The last part of the thesis (Chapter 5) is an abbreviated subproject and deals with eight thrombin inhibitors that differ in the P1 residue. Due to the lack of time, only the crystal structures obtained by X-ray crystallography were used to analyze the binding behavior of the inhibitors. Their analysis shows that a P1 thiophene changes its binding behavior in the S1 pocket of thrombin once a halogen substituent is attached. The comparably electron-rich sulfur of a pure thiophene residue turns toward the inhibitor's own P2 and P3 carbonyl groups. In contrast, the sulfur of a P1-thiophene, which is rather electron-poor due to the halogen substituents, can serve as an H-bond acceptor and thus interact water-mediated with the π-system of Y228. However, a halogen atom in a P1-furan is not capable of recruiting such a water.
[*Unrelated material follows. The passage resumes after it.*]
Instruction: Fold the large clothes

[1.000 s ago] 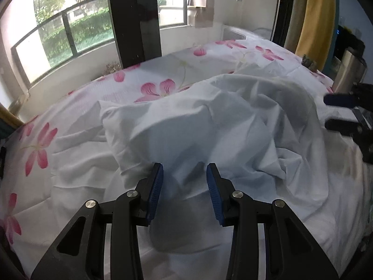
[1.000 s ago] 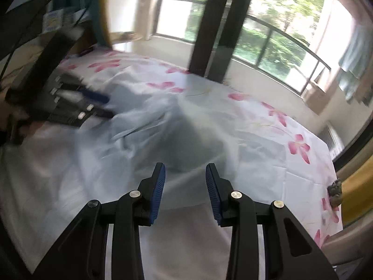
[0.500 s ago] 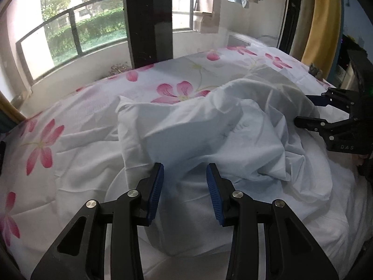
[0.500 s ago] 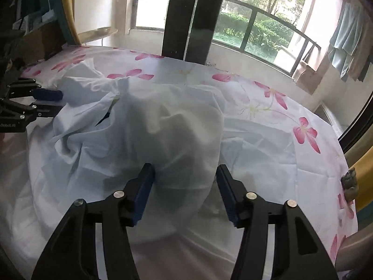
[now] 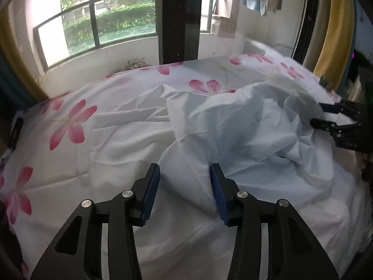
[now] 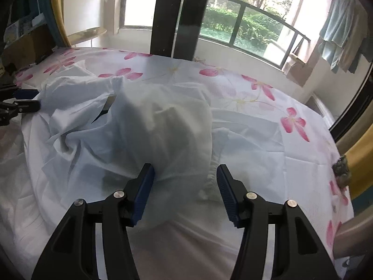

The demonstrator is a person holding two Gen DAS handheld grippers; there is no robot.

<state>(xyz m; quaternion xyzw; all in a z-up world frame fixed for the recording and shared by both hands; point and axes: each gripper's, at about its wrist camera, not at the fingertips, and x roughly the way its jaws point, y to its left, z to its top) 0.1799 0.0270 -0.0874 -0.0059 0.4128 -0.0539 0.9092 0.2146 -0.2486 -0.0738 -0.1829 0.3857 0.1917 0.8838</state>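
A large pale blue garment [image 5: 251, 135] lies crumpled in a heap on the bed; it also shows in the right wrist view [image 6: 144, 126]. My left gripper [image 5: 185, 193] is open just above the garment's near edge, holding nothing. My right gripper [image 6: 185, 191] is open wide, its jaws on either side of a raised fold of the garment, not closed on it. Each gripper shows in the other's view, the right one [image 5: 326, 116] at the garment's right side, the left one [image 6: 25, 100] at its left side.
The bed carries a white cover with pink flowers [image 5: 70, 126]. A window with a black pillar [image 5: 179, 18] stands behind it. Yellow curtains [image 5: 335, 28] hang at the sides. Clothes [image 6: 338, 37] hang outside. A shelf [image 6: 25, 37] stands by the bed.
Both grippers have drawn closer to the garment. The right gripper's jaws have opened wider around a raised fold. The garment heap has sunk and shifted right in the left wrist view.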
Due to the shallower angle of oxygen compared to sulfur and the resulting change in geometry, the distance between the halogen and the ring of Y228 is optimized for a direct halogen-π-interaction. While a methoxy substituent in the para-position of a P1 6-ring does not exhibit a particularly strong interaction, the same substituent in the metha-position can also interact directly with Y228. However, compared to other P1 6-rings, this ring occupies a slightly different position. A hydroxy group in the ortho-position forms a water-mediated interaction with the π-system of Y228. Due to lack of time and the late takeover of data analysis by a former PhD student, additional thermodynamic and kinetic measurements of the binding process were not possible in the present work. Therefore, no definitive conclusions on the affinity and selectivity of thrombin can be derived based on this chapter.